Work instructions:
Please write out the listing exactly, leaving each picture out.

Provided material:
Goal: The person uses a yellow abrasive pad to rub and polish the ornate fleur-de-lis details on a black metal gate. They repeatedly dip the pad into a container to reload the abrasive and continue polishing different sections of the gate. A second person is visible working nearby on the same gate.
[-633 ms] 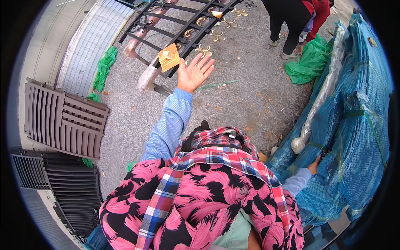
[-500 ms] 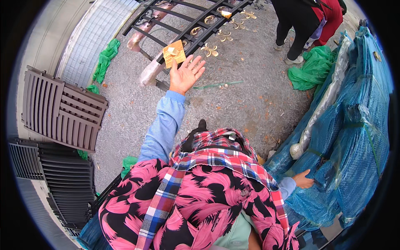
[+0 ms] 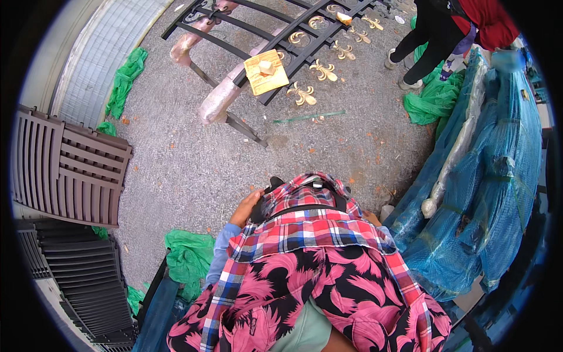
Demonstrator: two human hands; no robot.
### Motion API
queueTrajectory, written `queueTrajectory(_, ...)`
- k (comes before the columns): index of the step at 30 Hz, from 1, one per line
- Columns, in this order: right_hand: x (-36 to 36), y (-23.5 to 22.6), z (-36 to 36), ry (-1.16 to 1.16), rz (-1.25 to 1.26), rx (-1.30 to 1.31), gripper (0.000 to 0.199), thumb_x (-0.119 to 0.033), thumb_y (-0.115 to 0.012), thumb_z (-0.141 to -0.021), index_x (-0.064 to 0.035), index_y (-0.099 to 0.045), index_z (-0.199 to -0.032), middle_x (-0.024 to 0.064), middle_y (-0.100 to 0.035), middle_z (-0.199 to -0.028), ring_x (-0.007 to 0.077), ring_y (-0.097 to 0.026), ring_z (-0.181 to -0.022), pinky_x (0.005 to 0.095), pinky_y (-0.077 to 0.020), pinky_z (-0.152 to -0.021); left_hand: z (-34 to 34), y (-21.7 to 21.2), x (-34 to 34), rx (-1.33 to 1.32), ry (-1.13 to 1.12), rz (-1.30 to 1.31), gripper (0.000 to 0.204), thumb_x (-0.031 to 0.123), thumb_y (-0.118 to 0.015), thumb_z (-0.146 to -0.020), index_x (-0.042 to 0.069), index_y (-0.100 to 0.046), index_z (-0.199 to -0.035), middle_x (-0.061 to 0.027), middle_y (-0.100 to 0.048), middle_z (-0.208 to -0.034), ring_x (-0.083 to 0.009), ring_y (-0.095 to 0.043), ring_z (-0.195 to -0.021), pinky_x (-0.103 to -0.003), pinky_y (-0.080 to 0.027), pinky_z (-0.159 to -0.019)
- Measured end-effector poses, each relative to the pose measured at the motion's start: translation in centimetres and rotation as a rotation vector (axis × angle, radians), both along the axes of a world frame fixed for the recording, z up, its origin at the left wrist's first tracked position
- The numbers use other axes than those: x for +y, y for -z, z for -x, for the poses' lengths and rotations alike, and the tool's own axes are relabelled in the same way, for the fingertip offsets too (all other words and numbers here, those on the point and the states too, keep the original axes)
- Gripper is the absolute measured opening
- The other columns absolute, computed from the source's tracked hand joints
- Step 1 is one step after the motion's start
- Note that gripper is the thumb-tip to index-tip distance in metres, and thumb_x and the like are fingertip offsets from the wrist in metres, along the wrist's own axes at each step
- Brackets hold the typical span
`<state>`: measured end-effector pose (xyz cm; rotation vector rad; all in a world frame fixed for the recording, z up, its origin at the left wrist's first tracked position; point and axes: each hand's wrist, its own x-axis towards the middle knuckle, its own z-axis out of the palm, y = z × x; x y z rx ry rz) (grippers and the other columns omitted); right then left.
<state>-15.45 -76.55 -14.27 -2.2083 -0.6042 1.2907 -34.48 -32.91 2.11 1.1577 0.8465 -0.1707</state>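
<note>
My left hand [image 3: 246, 209] lies against the left side of my knee, beside the red and blue plaid cloth [image 3: 311, 234] on my lap. Its fingers look stretched out and it holds nothing visible. At the right side of the same cloth only a small part of my right hand [image 3: 372, 219] shows; its fingers are mostly hidden. Ahead of me a black metal railing [image 3: 214, 39] with gold fleur-de-lis tips [image 3: 324, 71] rests on plastic-wrapped supports [image 3: 217, 101]. On its near end lies a yellow square sheet [image 3: 258, 82] with a small pale block [image 3: 267, 67] on top.
Blue wrapped bundles [image 3: 498, 199] line the right side. A person [image 3: 437, 35] in dark and red clothes stands at the far right beside green plastic [image 3: 434, 97]. Brown slatted panels [image 3: 88, 170] and black slatted ones [image 3: 82, 281] stand at the left. More green plastic [image 3: 190, 258] lies nearby.
My left hand has come back from beside the yellow sheet to my knee. My right hand has left the blue bundle and moved in beside my lap. The view has shifted.
</note>
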Motion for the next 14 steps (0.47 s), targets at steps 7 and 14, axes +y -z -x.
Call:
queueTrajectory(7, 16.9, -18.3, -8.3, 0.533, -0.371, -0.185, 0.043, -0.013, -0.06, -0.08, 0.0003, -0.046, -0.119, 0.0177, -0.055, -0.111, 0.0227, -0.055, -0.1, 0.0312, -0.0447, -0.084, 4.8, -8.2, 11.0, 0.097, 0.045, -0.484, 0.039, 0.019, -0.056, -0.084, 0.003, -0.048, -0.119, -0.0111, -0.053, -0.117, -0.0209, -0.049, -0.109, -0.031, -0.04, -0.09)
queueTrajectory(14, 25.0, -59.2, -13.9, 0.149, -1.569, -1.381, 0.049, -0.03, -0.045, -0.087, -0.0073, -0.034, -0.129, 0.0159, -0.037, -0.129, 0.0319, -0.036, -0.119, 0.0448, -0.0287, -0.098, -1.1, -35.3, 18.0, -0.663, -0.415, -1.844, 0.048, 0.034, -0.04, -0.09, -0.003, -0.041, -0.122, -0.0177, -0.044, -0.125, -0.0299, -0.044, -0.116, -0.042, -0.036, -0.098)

Response box:
Goal: The person uses a yellow abrasive pad to rub and polish the ornate fleur-de-lis details on a black metal gate. They repeatedly dip the pad into a container to reload the abrasive and continue polishing different sections of the gate. A second person is visible working nearby on the same gate.
[-633 ms] 
[-500 ms] 
[+0 ms] 
Demonstrator: two human hands; no robot.
### Motion API
queueTrajectory, written `queueTrajectory(_, ...)`
- k (comes before the columns): index of the step at 30 Hz, from 1, one per line
- Columns, in this order: right_hand: x (-36 to 36), y (-23.5 to 22.6), z (-36 to 36), ry (-1.16 to 1.16), rz (-1.25 to 1.26), rx (-1.30 to 1.31), gripper (0.000 to 0.199), thumb_x (-0.119 to 0.033), thumb_y (-0.115 to 0.012), thumb_z (-0.141 to -0.021), index_x (-0.064 to 0.035), index_y (-0.099 to 0.045), index_z (-0.199 to -0.032), middle_x (-0.024 to 0.064), middle_y (-0.100 to 0.035), middle_z (-0.199 to -0.028), ring_x (-0.007 to 0.077), ring_y (-0.097 to 0.026), ring_z (-0.181 to -0.022), pinky_x (0.005 to 0.095), pinky_y (-0.077 to 0.020), pinky_z (-0.152 to -0.021); left_hand: z (-34 to 34), y (-21.7 to 21.2), x (-34 to 34), rx (-1.33 to 1.32), ry (-1.13 to 1.12), rz (-1.30 to 1.31), gripper (0.000 to 0.204), thumb_x (-0.031 to 0.123), thumb_y (-0.118 to 0.015), thumb_z (-0.146 to -0.020), index_x (-0.042 to 0.069), index_y (-0.100 to 0.046), index_z (-0.199 to -0.035), middle_x (-0.061 to 0.027), middle_y (-0.100 to 0.048), middle_z (-0.208 to -0.034), ring_x (-0.083 to 0.009), ring_y (-0.095 to 0.043), ring_z (-0.195 to -0.021), pinky_x (-0.103 to -0.003), pinky_y (-0.080 to 0.027), pinky_z (-0.159 to -0.019)
- Measured end-effector poses, each relative to the pose measured at the motion's start: translation in centimetres and rotation as a rotation vector (axis × angle, radians), both along the axes of a world frame fixed for the recording, z up, its origin at the left wrist's first tracked position
- The numbers use other axes than those: x for +y, y for -z, z for -x, for the poses' lengths and rotations alike, and the tool's own axes are relabelled in the same way, for the fingertip offsets too (all other words and numbers here, those on the point and the states too, keep the original axes)
- Gripper is the absolute measured opening
- The other columns absolute, computed from the source's tracked hand joints
- Step 1 is one step after the motion's start
- Note that gripper is the thumb-tip to index-tip distance in metres, and thumb_x and the like are fingertip offsets from the wrist in metres, along the wrist's own axes at each step
- Brackets hold the typical span
`<state>`: measured end-effector pose (xyz cm; rotation vector rad; all in a world frame fixed for the recording, z up, its origin at the left wrist's first tracked position; point and axes: each hand's wrist, its own x-axis towards the middle knuckle, its own z-axis out of the palm, y = z × x; x y z rx ry rz) (grippers and the other columns omitted); right then left.
<state>-15.45 -76.55 -14.27 -2.2083 -0.6042 1.2907 -34.48 -32.91 2.11 1.1577 0.8465 -0.1707</state>
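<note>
My left hand [image 3: 246, 209] lies against the left side of my knee, beside the red and blue plaid cloth [image 3: 311, 234] on my lap. Its fingers look stretched out and it holds nothing visible. At the right side of the same cloth only a small part of my right hand [image 3: 372, 219] shows; its fingers are mostly hidden. Ahead of me a black metal railing [image 3: 214, 39] with gold fleur-de-lis tips [image 3: 324, 71] rests on plastic-wrapped supports [image 3: 217, 101]. On its near end lies a yellow square sheet [image 3: 258, 82] with a small pale block [image 3: 267, 67] on top.
Blue wrapped bundles [image 3: 498, 199] line the right side. A person [image 3: 437, 35] in dark and red clothes stands at the far right beside green plastic [image 3: 434, 97]. Brown slatted panels [image 3: 88, 170] and black slatted ones [image 3: 82, 281] stand at the left. More green plastic [image 3: 190, 258] lies nearby.
My left hand has come back from beside the yellow sheet to my knee. My right hand has left the blue bundle and moved in beside my lap. The view has shifted.
</note>
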Motion for the next 14 steps (0.47 s), targets at steps 7 and 14, axes +y -z -x.
Call:
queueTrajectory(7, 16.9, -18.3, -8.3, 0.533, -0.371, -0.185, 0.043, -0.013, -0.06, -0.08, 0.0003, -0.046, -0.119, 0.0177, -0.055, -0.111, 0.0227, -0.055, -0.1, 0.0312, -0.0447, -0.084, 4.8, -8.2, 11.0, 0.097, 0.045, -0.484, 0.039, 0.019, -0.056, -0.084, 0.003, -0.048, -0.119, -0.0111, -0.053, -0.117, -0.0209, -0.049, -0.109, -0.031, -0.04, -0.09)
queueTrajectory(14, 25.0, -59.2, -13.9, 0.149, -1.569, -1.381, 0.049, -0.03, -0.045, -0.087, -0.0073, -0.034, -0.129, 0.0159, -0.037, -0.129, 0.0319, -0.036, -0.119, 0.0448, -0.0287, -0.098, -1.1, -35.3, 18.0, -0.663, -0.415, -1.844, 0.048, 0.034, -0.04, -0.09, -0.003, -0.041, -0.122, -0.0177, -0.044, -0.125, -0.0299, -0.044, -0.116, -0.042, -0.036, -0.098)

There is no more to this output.